AIM OF THE TASK: Filtering the records below, copy only those lines that include the word "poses".

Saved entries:
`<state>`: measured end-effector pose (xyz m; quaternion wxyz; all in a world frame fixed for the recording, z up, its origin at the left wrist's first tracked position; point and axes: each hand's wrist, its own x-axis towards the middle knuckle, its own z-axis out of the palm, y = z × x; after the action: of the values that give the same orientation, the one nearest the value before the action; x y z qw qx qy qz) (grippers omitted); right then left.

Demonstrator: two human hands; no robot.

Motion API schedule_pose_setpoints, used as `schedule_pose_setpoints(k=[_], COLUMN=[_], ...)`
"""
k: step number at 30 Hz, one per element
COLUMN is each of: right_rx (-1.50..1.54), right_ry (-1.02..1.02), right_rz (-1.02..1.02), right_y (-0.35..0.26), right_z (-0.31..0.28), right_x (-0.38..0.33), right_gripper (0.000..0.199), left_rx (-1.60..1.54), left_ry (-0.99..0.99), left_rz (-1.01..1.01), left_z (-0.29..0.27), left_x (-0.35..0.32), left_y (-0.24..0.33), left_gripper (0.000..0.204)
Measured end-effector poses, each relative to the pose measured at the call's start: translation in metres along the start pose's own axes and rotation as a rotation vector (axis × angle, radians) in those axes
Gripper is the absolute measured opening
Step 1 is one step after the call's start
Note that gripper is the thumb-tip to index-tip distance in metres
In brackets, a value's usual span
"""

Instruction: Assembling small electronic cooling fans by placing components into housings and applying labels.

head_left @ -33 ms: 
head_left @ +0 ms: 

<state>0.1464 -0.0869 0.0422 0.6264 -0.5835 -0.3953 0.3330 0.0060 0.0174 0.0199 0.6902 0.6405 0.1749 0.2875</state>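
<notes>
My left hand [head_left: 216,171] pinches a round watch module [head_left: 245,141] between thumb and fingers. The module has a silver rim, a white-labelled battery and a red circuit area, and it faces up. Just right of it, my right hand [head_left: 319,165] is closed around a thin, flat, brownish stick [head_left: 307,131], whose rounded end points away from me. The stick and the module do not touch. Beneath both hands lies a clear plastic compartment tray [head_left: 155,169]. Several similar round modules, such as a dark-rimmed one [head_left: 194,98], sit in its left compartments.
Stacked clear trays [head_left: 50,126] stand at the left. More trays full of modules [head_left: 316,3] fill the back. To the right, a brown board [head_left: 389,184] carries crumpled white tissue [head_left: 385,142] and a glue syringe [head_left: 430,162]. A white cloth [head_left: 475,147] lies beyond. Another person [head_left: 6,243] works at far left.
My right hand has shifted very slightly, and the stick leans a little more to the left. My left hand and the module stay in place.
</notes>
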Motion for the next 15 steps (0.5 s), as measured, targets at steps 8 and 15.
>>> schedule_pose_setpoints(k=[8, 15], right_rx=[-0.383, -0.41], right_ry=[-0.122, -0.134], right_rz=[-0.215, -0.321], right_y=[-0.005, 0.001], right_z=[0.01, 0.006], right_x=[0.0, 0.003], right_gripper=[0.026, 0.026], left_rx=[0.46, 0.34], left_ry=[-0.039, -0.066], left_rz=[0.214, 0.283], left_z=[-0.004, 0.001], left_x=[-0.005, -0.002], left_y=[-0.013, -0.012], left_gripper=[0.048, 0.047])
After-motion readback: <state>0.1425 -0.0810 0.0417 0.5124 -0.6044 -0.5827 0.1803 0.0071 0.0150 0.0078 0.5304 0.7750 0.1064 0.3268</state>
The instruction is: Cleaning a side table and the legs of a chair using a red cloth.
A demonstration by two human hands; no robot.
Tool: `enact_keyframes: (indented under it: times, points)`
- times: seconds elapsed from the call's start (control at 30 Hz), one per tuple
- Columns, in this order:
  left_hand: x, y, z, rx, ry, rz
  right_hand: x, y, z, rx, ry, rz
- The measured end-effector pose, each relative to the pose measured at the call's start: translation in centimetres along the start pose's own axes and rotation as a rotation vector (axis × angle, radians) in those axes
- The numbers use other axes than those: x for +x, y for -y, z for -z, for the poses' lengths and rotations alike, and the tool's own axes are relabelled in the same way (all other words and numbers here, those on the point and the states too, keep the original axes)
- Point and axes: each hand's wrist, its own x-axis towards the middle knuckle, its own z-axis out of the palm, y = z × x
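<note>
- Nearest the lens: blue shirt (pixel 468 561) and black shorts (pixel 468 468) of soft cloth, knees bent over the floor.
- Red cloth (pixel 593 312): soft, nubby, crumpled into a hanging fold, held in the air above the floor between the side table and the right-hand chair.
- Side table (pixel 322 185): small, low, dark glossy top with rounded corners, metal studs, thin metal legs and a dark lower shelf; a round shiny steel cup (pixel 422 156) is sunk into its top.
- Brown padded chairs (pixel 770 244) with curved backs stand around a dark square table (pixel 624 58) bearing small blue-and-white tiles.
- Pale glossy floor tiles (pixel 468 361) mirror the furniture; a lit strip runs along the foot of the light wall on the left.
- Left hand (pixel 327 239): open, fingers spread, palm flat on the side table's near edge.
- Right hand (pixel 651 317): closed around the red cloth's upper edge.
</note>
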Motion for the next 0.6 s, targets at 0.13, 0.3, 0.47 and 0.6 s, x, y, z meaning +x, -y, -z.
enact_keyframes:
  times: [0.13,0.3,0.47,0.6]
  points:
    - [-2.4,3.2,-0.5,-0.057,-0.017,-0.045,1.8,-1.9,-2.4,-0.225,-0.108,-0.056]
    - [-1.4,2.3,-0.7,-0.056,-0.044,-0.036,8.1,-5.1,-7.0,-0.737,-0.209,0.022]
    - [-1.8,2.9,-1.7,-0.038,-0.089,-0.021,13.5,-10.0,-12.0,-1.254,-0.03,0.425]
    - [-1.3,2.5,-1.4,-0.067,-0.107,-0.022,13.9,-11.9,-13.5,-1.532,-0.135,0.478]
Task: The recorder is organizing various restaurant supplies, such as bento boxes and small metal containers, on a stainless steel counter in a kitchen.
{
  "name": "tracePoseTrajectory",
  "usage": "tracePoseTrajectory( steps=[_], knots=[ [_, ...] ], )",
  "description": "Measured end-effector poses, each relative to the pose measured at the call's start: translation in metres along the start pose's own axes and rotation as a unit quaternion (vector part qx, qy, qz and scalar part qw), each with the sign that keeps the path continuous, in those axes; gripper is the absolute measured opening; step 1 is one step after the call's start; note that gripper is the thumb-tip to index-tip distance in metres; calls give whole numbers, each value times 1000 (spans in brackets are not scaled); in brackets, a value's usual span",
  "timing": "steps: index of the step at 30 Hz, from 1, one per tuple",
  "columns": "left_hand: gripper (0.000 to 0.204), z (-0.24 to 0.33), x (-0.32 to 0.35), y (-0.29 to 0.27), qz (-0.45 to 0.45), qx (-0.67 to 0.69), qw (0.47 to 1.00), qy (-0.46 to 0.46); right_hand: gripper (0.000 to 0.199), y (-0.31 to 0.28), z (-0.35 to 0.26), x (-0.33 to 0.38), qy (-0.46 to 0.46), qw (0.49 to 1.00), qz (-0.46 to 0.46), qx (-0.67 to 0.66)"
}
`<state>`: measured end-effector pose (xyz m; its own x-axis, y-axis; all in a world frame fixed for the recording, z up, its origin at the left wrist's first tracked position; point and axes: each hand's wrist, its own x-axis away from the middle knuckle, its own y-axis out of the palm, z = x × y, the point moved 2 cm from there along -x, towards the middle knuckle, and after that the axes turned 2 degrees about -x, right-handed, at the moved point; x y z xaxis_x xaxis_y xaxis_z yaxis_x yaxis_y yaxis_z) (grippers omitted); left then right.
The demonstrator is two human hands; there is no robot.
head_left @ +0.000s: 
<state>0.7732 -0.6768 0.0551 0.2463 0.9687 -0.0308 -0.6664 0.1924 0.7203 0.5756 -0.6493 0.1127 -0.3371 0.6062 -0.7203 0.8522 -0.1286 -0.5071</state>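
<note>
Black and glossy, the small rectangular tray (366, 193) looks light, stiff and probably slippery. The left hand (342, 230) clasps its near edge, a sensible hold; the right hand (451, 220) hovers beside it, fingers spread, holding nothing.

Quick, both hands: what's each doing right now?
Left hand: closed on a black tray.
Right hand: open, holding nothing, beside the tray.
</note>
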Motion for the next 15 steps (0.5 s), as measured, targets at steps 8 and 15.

WRITTEN RESPONSE:
Measured end-effector poses, each relative to the pose measured at the call's start: translation in metres along the start pose's own axes and rotation as a rotation vector (axis × angle, radians) in those axes
- The numbers use other axes than those: x for +x, y for -y, z for -z, for the poses' lengths and rotations alike, and the tool's own axes are relabelled in the same way (all other words and numbers here, those on the point and the states too, keep the original axes)
  "description": "Measured end-effector poses, each relative to the pose measured at the call's start: translation in metres along the start pose's own axes and rotation as a unit quaternion (vector part qx, qy, qz and scalar part qw), each with the sign that keeps the path continuous, in those axes; gripper is the absolute measured opening; step 1 is one step after the call's start; note that gripper is the thumb-tip to index-tip distance in metres; calls give whole numbers, each value times 1000 (spans in brackets are not scaled); in brackets, a value's usual span",

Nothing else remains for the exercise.